Anthony Beauvillier ne s’en cache pas; le début de saison a été difficile avec les Islanders de New York. Personne ne le voyait percer l’alignement à seulement 19 ans. Presque sept mois plus tard, l’attaquant sorelois se dit satisfait de ce qu’il a accompli à sa saison recrue.

En 66 matchs, Anthony Beauvillier a compté neuf buts et amassé 15 aides pour un total de 24 points. Il a aussi récolté un différentiel de +1. Malgré ces chiffres, il a admis que l’adaptation a été plus difficile lors de son arrivée avec l’équipe.

« Il a fallu que je m’adapte, ça a été plus long que prévu, raconte-t-il. Mais quand je regarde l’ensemble, je pense qu’à 19 ans, j’ai connu une bonne saison. Plus la saison avançait, plus je prenais confiance. […] Les joueurs ont fait une bonne job pour me faire sentir à l’aise », souligne le Sorelois.

Il nomme notamment le capitaine John Tavares, assis à ses côtés dans le vestiaire. « C’est notre leader. Notre équipe est basée sur lui. Il est à son affaire, c’est devenu mon ami. Il m’a beaucoup aidé. »

Beauvillier dit avoir apprécié chaque moment au cours de la saison. Que ce soit son premier match en carrière, son premier but ou son premier match au Centre Bell, « tout a été spécial », dit-il.

« Il y a un gros step du junior à la Ligue nationale », remarque le #72 des Islanders.

Le temps de glace et le changement d’entraîneur

Laissé de côté à une quinzaine de reprises pendant la saison, Beauvillier admet que la situation n’a pas toujours été facile.

« C’était dur mentalement, je me sentais moins important.

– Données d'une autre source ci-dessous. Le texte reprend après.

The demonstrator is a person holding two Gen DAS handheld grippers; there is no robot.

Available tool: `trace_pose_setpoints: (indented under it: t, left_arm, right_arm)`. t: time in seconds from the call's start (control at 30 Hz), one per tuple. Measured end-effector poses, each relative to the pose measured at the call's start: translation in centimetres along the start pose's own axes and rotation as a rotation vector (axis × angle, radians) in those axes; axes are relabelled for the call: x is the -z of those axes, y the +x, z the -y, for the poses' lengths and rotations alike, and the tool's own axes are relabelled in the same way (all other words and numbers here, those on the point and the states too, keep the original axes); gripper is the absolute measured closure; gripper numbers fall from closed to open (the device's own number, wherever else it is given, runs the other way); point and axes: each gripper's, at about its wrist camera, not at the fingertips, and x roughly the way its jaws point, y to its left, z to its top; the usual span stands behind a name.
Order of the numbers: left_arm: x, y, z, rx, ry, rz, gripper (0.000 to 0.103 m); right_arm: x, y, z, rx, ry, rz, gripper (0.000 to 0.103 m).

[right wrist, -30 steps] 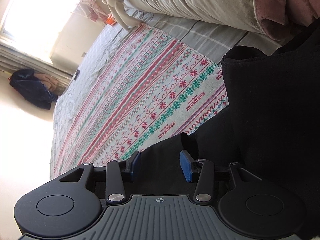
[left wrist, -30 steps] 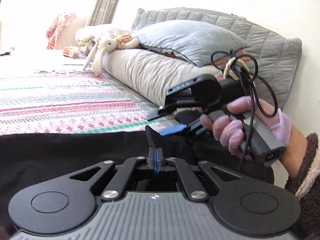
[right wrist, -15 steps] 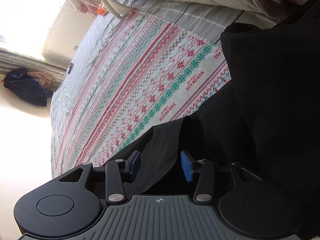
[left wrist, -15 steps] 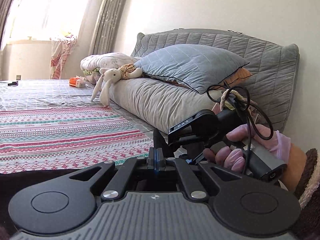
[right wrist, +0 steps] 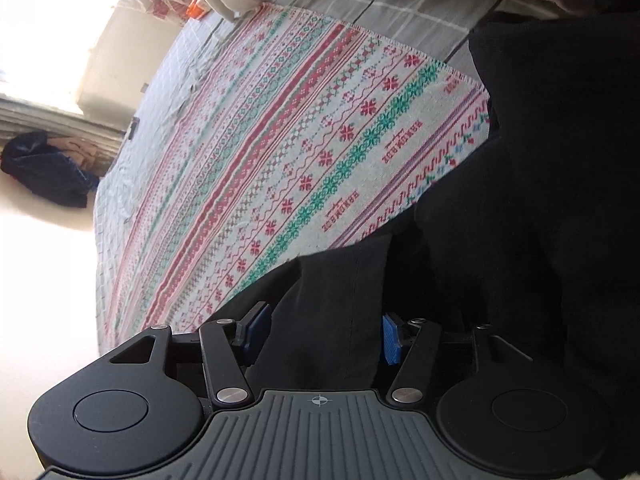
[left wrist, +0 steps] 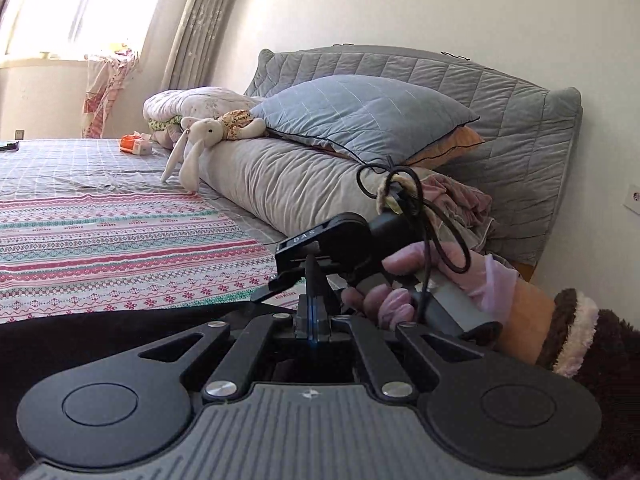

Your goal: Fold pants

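The black pants [right wrist: 540, 200] lie on a patterned blanket [right wrist: 304, 152] on the bed and fill the right side of the right wrist view. A strip of them shows low in the left wrist view [left wrist: 100, 322]. My left gripper [left wrist: 313, 320] is shut on a fold of the black pants, a tip of cloth sticking up between the pads. My right gripper [right wrist: 322, 332] is open, its blue pads [right wrist: 390, 338] on either side of a band of the pants. The right gripper and the gloved hand holding it also show in the left wrist view [left wrist: 344, 248], just beyond my left gripper.
A long grey bolster [left wrist: 288, 188] and a blue-grey pillow [left wrist: 360, 116] lie against the quilted headboard [left wrist: 500, 112]. A stuffed rabbit [left wrist: 196, 140] hangs over the bolster. A small orange packet [left wrist: 135, 145] sits on the grey sheet. Dark clothes [right wrist: 44, 168] lie on the floor.
My left gripper has lifted with the pants, so less black cloth fills its view. My right gripper has opened wider and moved further over the pants.
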Motion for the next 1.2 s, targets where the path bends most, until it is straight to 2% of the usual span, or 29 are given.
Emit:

C’est un sentiment d’impuissance. Ça m’a permis de m’entraîner et de me reposer pour la fin de la saison. […] Ça n’a pas été facile puisque c’est surtout arrivé au début de l’année, mais en deuxième moitié de saison, j’ai été de l’alignement presque tous les matchs », explique Beauvillier.

Les succès des Islanders et du jeune attaquant coïncident avec le congédiement de l’entraîneur Jack Capuano survenu le 17 janvier. L’assistant Doug Weight a pris la relève et il a mené les Islanders à la porte des séries.

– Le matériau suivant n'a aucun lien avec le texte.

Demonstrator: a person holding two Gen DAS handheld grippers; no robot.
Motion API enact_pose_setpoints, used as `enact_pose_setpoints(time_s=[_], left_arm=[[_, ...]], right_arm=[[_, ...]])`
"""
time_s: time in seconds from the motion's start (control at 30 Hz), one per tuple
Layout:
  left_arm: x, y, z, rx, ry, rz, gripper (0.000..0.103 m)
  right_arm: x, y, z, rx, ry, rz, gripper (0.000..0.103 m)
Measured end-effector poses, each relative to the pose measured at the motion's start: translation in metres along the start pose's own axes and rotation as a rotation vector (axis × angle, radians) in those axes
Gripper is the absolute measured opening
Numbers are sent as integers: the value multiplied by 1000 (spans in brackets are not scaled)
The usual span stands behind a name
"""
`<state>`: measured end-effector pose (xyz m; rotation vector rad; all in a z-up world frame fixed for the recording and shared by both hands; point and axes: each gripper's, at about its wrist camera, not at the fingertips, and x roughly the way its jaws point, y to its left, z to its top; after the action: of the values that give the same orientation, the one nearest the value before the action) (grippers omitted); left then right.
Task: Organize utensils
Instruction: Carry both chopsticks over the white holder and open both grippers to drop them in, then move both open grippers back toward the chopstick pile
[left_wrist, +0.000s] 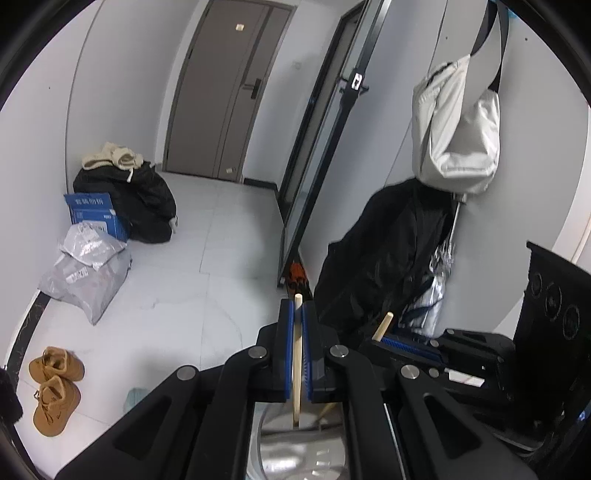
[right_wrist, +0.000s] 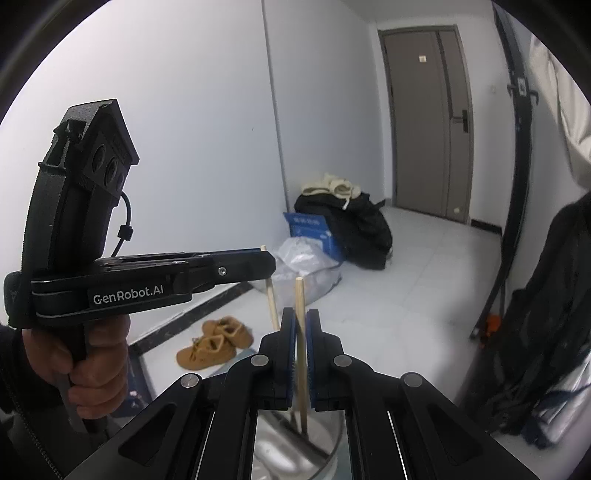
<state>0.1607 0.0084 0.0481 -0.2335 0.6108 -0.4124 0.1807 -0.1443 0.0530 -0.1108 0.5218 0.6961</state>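
My left gripper (left_wrist: 298, 314) is shut on a pale wooden chopstick (left_wrist: 296, 369). The stick stands upright between the blue pads (left_wrist: 289, 332), and its lower end reaches into a shiny metal cup (left_wrist: 295, 454) below. To the right, my right gripper (left_wrist: 384, 338) pinches a second chopstick (left_wrist: 383, 325) that leans. In the right wrist view, the right gripper (right_wrist: 301, 317) is shut on its chopstick (right_wrist: 301, 354) over the same metal cup (right_wrist: 328, 454). A hand (right_wrist: 92, 369) holds the left gripper (right_wrist: 267, 258) at the left, with its chopstick (right_wrist: 271, 302) hanging down.
On the tiled floor lie tan shoes (left_wrist: 55, 387), grey plastic bags (left_wrist: 85, 273), a blue box (left_wrist: 94, 214) and a black clothes pile (left_wrist: 144, 203). A grey door (left_wrist: 229, 92) stands at the back. On the right wall hang a black coat (left_wrist: 380, 258) and a white bag (left_wrist: 458, 125).
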Motion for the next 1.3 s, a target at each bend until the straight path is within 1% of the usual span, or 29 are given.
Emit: enact_pose_setpoints(time_s=[0.1, 0.17, 0.2, 0.27, 0.3, 0.33, 0.4, 0.47, 0.53, 0.57, 0.63, 0.67, 0.7, 0.73, 0.77, 0.8, 0.83, 0.87, 0.93, 1.07, 1.13, 1.2, 1.3], left_arm=[[2, 4, -12, -8, 47, -5, 2], [3, 10, -17, -40, 81, -3, 2], [3, 12, -18, -56, 88, 1, 6], [-1, 16, -17, -85, 94, 23, 19], [-4, 18, -17, -98, 91, 29, 30], [-8, 19, -17, -108, 81, 36, 37], [-17, 19, -17, -116, 62, 54, 40], [-25, 16, -16, -117, 57, 75, 44], [-34, 14, -16, -121, 45, 96, 48], [-39, 12, -16, -123, 36, 108, 50], [-49, 10, -18, -130, 15, 134, 56], [-53, 10, -20, -133, 6, 147, 61], [-56, 8, -21, -133, 4, 161, 64], [-60, 4, -22, -128, 6, 173, 64], [-64, 0, -23, -124, 1, 192, 64], [-67, -2, -25, -122, -6, 209, 64], [-71, -5, -26, -124, -13, 222, 65], [-74, -7, -28, -128, -16, 230, 67], [-81, -11, -31, -142, -20, 258, 76], [-95, -22, -40, -140, -49, 280, 79], [-100, -27, -46, -128, -54, 287, 80], [-103, -33, -51, -116, -54, 290, 85], [-108, -39, -60, -102, -63, 288, 91]], right_arm=[[4, 0, -5, 14, 21, 4, 5], [7, 0, -9, 29, 39, 23, 6], [7, -1, -9, 33, 45, 27, 8], [5, -2, -9, 43, 46, 27, 8], [5, -4, -9, 58, 48, 35, 8], [5, -4, -9, 70, 49, 36, 9], [2, -6, -9, 94, 42, 37, 9], [-5, -6, -10, 119, 30, 38, 14], [-15, -7, -10, 140, 13, 29, 31], [-19, -6, -11, 146, 6, 25, 33], [-30, -5, -12, 161, -15, 12, 41], [-36, -5, -13, 171, -25, 8, 44], [-40, -3, -13, 177, -32, 1, 50], [-48, -2, -14, 187, -47, -12, 55], [-54, 0, -15, 195, -60, -16, 57], [-58, 1, -15, 203, -70, -18, 61], [-65, 3, -17, 219, -81, -18, 64], [-69, 4, -17, 229, -85, -14, 64], [-80, 10, -20, 248, -95, -13, 66], [-103, 23, -32, 255, -128, -39, 73], [-111, 29, -37, 255, -135, -53, 78], [-120, 36, -45, 262, -148, -70, 82], [-131, 43, -56, 272, -165, -93, 84]])
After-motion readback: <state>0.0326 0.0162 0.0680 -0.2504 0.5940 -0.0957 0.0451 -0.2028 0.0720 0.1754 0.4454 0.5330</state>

« Son arrivée nous a fouettés, admet le hockeyeur. On n’a pas changé grand-chose dans notre système, mais on a pris ça comme une claque dans la face. On ne se faisait pas déclasser en début de saison, mais avec son arrivée, on s’est mis à gagner. C’est un gars très respecté; on sait ce qu’il a fait quand il était joueur. Il prend soin de nous. »

Le Sorelois voit d’un bon œil son retour pour la prochaine saison en tant qu’entraîneur-chef.

À un point des séries

Les Islanders de New York se sont accrochés à un mince espoir, en fin de saison, de participer aux séries. Il leur fallait gagner leurs six derniers matchs de l’année, ce qu’ils ont fait. Il leur fallait cependant espérer deux défaites des Maple Leafs de Toronto dans les deux derniers matchs, ce qui n’est pas arrivé.

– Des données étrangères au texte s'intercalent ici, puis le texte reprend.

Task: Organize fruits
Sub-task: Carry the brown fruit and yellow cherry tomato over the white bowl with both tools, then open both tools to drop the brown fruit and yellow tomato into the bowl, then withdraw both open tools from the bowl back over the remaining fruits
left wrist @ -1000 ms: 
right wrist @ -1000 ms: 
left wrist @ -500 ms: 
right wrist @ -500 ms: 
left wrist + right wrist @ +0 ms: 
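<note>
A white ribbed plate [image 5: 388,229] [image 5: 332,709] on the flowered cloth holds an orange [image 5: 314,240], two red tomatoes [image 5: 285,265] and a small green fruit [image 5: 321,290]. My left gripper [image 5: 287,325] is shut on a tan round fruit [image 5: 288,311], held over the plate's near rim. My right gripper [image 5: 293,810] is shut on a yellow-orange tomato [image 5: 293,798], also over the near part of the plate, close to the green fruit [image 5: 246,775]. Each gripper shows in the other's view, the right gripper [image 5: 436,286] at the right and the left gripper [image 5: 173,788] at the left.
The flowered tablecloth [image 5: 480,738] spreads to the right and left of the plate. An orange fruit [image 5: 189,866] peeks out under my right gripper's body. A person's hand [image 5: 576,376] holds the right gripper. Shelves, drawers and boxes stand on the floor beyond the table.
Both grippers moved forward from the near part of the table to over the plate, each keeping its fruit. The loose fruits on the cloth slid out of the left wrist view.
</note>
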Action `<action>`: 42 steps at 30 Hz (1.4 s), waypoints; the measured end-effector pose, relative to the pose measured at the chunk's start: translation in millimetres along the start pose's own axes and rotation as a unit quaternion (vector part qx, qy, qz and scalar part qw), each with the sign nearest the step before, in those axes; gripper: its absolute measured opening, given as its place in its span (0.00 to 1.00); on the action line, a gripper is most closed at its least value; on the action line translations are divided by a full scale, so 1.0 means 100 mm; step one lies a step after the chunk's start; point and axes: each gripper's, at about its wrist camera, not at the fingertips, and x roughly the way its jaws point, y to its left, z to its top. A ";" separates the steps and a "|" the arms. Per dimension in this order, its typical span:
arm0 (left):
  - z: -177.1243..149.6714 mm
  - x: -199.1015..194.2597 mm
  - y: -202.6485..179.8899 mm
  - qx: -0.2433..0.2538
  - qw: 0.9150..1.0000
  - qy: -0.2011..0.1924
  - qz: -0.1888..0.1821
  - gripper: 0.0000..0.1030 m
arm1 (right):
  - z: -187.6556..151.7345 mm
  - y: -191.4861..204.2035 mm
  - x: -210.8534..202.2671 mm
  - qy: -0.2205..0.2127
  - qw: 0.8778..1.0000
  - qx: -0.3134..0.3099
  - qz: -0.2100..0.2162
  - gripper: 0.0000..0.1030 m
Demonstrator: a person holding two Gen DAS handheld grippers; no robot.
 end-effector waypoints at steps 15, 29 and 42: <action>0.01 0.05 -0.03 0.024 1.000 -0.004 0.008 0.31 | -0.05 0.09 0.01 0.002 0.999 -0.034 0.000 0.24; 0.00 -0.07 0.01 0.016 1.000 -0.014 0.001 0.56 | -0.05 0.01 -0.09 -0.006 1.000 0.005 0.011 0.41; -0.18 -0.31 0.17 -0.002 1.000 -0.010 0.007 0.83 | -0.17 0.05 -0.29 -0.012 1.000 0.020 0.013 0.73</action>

« C’est vraiment le début de saison qui nous a tués. On a aussi perdu beaucoup de matchs en prolongation ou par un seul but. On a tout donné en fin de saison. C’est dommage », lance Anthony Beauvillier.

Maintenant que sa saison recrue est terminée, Beauvillier est de retour chez ses parents, à Saint-Hyacinthe. Il veut se préparer adéquatement pour sa deuxième année avec les Islanders.

« Je veux arriver au camp plus fort physiquement. J’avais un peu de difficulté avec mes bagarres à un contre un le long des rampes, alors que normalement, c’était ma force. Je veux gagner en puissance et en force. Je me suis bien habitué à la vitesse d’exécution de la Ligue », conclut-il.